## [TASK DESCRIPTION]
Search the material for the string "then" and copy each line where it occurs.

· · · · ·

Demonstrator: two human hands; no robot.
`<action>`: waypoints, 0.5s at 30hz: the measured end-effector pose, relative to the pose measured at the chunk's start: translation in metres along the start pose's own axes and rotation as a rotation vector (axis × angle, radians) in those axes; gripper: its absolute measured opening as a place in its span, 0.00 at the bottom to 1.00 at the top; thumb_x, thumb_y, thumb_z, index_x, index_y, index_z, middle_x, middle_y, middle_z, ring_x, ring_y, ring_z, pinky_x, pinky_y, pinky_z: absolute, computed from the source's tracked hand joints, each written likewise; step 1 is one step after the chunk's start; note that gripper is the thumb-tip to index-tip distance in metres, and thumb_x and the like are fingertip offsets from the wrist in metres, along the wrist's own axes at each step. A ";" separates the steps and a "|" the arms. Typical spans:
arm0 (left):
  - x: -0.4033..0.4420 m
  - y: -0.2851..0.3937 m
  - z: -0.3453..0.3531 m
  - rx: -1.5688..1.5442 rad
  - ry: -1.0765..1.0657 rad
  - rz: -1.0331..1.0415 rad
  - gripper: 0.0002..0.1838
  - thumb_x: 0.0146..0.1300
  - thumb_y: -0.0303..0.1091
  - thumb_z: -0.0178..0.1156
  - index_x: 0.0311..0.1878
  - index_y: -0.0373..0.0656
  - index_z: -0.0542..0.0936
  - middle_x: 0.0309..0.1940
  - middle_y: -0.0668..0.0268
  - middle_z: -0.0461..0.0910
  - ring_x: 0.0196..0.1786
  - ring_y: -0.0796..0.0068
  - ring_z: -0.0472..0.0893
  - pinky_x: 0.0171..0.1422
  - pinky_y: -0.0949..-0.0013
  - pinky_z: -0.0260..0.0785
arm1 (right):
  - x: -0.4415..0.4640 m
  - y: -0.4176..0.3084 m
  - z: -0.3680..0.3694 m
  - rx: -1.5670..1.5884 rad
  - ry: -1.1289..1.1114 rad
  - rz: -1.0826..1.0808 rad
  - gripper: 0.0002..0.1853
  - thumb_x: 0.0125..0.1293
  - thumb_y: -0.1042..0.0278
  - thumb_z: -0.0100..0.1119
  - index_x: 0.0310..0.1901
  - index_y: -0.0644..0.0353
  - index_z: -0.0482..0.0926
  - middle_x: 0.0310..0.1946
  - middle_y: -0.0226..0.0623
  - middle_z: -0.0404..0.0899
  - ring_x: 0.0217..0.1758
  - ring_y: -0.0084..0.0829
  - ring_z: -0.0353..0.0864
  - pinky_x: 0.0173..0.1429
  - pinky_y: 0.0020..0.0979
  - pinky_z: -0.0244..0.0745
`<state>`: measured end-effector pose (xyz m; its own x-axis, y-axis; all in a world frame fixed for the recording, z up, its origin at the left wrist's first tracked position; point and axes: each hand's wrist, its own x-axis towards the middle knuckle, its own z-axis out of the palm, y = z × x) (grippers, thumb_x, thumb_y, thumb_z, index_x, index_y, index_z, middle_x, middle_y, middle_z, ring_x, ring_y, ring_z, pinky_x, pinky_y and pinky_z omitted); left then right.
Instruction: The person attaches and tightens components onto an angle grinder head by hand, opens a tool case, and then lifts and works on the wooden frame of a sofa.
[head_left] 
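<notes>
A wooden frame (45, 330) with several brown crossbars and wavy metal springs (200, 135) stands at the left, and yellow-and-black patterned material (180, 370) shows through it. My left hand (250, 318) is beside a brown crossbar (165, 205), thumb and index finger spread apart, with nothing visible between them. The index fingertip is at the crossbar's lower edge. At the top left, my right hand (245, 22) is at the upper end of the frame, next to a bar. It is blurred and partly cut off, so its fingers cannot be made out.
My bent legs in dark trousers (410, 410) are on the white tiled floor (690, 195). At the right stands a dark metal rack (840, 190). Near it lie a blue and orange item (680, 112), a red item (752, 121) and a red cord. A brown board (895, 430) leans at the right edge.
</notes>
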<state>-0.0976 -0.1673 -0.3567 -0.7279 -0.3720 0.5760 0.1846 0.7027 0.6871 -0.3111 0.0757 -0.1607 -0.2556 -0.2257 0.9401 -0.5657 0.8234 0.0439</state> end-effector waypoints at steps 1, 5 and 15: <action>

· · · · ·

## [EXERCISE ANSWER]
`<state>`: measured end-effector pose (xyz m; its own x-axis, y-axis; all in a world frame fixed for the recording, z up, its origin at the left wrist's first tracked position; point and axes: each hand's wrist, its own x-axis towards the middle knuckle, its own z-axis out of the palm, y = z × x) (grippers, thumb_x, thumb_y, thumb_z, index_x, index_y, index_z, middle_x, middle_y, middle_z, ring_x, ring_y, ring_z, pinky_x, pinky_y and pinky_z omitted); left then right.
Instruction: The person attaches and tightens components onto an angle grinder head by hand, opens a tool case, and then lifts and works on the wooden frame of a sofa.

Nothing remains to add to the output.